En France, l’état de santé du président François Mitterrand a fait l’objet d’un procès devant les tribunaux français après son décès (« affaire Gubler »). Son médecin personnel avait publié un livre intitulé « Le grand secret ». Livre dans lequel il affirmait que l’intéressé savait être malade d’un cancer dès son élection en 1981. Les juges, sans se prononcer sur la question de savoir si l’état de santé relevait de la vie privée des individus, se sont interrogés sur la question de savoir si la publication de ce livre portait atteinte à la violation du secret médical.
Car, le droit de connaître l’état de santé des responsables politiques est particulièrement légitime. Dès lors qu’il s’agit de déterminer l’aptitude physique et/ou mentale à présider ou à gouverner aux destinées d’un pays.
Sur ce point, les droits nationaux sont plus prolixes. Ils prévoient souvent un dispositif juridique pour ce type d’hypothèse. Ainsi, selon l’article 84 de la Constitution tunisienne, « en cas de vacance provisoire de la fonction de président de la République pour des motifs qui rendent impossible la délégation de ses pouvoirs, la Cour constitutionnelle se réunit sans délai. Elle constate la vacance provisoire, le chef du gouvernement remplace le président de la République ».
En revanche, en cas de « décès ou d’incapacité permanente ou pour tout autre motif de vacance définitive, la Cour constitutionnelle se réunit sans délai. Elle constate la vacance définitive et en informe le président de l’Assemblée des représentants du peuple, qui est sans délai investi des fonctions de président de la République par intérim, pour une période de quarante-cinq jours au moins et quatre-vingt-dix jours au plus ».

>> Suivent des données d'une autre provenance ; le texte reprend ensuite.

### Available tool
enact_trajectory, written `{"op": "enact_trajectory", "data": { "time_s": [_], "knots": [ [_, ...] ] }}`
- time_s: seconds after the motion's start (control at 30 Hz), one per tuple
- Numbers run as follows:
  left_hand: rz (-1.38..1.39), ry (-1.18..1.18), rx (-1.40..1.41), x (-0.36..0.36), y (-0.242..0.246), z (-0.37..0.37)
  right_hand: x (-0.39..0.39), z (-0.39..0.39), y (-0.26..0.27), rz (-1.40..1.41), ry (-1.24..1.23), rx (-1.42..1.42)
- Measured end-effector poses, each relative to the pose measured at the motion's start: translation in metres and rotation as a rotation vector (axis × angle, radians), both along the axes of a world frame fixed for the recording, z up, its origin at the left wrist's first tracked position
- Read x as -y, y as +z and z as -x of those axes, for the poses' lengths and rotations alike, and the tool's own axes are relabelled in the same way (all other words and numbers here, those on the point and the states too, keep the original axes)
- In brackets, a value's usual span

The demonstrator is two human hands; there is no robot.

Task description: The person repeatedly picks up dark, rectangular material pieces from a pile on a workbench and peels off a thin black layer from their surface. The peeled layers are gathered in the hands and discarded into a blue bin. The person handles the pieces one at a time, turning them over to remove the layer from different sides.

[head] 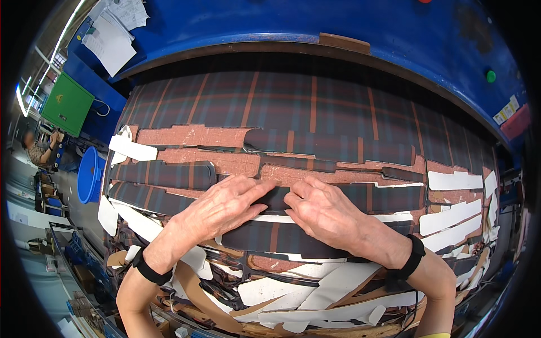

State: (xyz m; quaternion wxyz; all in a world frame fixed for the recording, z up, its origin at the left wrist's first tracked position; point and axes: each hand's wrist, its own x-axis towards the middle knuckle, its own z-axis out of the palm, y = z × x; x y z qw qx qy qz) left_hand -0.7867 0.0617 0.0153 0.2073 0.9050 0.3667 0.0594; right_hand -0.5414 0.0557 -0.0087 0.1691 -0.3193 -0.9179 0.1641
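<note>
My left hand (228, 203) and my right hand (321, 207) lie close together over a dark plaid fabric strip (277, 200). Fingers sit along its far edge and thumbs along its near edge, so both hands hold it across its width; the fingertips are partly hidden. A white edge shows below this strip. Nearer me lies another plaid piece (274, 237), partly under my right forearm. To the left, two shaped plaid pieces (169, 175) lie side by side. Reddish-brown backing (192, 137) shows in the gaps between cut pieces.
Uncut plaid sheet (279, 97) runs back beneath a blue machine beam (270, 19). White and brown offcuts (338, 283) pile up at the near edge. A blue bin (88, 175) and a green electrical box (67, 103) stand left. Further off, a person (40, 154) is seated.
</note>
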Motion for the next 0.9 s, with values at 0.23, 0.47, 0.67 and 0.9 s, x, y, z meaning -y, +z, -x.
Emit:
{"op": "enact_trajectory", "data": {
  "time_s": [0.23,0.47,0.67,0.9],
  "knots": [
    [-0.293,-0.166,-0.095,0.002,-0.016,0.008,-0.001,-0.001,-0.005,0.005,-0.009,-0.029],
    [-0.308,-0.066,0.020,0.004,-0.019,-0.003,0.000,0.000,0.001,0.067,-0.003,0.013],
    [-0.362,-0.081,-0.023,0.001,-0.020,-0.005,0.001,0.000,0.001,0.077,-0.022,-0.025],
    [-0.363,-0.128,-0.028,-0.003,-0.021,0.002,0.005,-0.017,-0.002,-0.125,-0.071,0.085]
  ]
}}
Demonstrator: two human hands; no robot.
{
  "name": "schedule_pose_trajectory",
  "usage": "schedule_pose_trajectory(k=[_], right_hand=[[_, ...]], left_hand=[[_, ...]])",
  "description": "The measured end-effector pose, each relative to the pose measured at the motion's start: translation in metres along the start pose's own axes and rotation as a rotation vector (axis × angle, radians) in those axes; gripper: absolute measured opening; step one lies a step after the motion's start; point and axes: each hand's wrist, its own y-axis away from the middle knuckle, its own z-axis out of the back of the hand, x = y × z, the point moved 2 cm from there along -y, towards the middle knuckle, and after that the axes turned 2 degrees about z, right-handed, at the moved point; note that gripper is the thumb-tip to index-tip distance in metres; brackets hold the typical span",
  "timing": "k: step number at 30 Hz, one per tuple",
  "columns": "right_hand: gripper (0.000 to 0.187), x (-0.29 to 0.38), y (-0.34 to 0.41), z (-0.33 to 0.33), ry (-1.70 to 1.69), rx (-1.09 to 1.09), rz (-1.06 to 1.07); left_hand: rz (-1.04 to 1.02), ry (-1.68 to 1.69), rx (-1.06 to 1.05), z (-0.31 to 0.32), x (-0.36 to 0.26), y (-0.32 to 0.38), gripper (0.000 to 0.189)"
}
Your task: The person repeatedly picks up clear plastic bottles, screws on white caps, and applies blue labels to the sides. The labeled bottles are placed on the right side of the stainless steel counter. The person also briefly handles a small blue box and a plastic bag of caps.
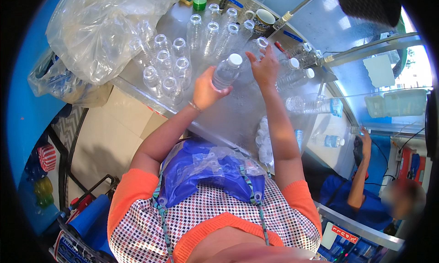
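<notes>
My left hand [208, 90] is closed around a clear plastic bottle with a white cap [227, 71], held tilted above the metal table [219, 115]. To its right, my right hand [267, 65] is raised with fingers spread beside an uncapped clear bottle [262, 43]; whether it touches that bottle I cannot tell. Several uncapped bottles [181, 71] stand left of my left hand, and another group [210, 40] stands behind it. Right of my right wrist are capped bottles [291, 66]. White caps in a clear bag [264, 143] lie partly behind my right forearm.
A large clear plastic bag [103, 30] covers the table's back left. At the back are a patterned mug [263, 21] and a bottle of green liquid [200, 0]. Labelled water bottles [332, 141] lie at right, where another person's arm [362, 174] reaches up. Glass panels border the right.
</notes>
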Motion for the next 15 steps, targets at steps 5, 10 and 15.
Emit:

Attention aux abus de transparence
Cependant, l’érosion de la distinction entre vie privée et vie publique dans la sphère politique se confirme. Or de même que le censeur de la République romaine n’avait pas vocation à assurer la police des mœurs. La promotion des exigences éthiques et déontologiques ne doit pas dériver vers une « quête absolutiste de transparence, peu soucieuse de la vie privée des acteurs publics ».
De plus, la montée en puissance de la transparence, érigée en valeur suprême de la République morale, participe à l’altération contemporaine de la frontière entre espaces, fonctions, secteurs, intérêts publics et privés.
Preuve de la désacralisation du politique, le patrimoine, mais aussi la santé et la vie sentimentale quittent progressivement le domaine de l’intime pour faire partie de la vie publique.
D’ailleurs, la protection du secret (défense, professionnel, bancaire, etc.) par le droit recule face à la montée de l’exigence de transparence dans la société démocratique moderne. Or, non seulement le pouvoir ne peut pas fonctionner sans une part de secret – inhérente à sa part de sacralité –; mais l’exigence dogmatique de « transparence » risque de se retourner in fine contre la démocratie.
La « République exemplaire » – car vertueuse – ne signifie pas une « démocratie paparazzi ». Avec ses dérives suspicieuses, intrusives et voyeuristes. Et la suppression de tout secret, de tous les secrets, qu’ils soient d’intérêt public ou d’intérêt privé.
Une République exemplaire ne saurait reposer sur une « transparence despotique » qui ferait de la République démocratique l’otage de deux spectres. A savoir: celui d’un gouvernement des juges et celui d’un « populisme dégagiste ». Les deux pouvant très bien se conjuguer.
En témoigne le cas de l’Italie, où l’opération « mains propres » a propulsé Silvio Berlusconi sur le devant de la scène politique nationale durant plus de vingt ans.
Si aujourd’hui la forme de gouvernement républicaine fait consensus. Cependant, des forces radicales populistes se nourrissent des scandales à répétition. Et ce, pour appeler à faire table rase du système politique et institutionnel.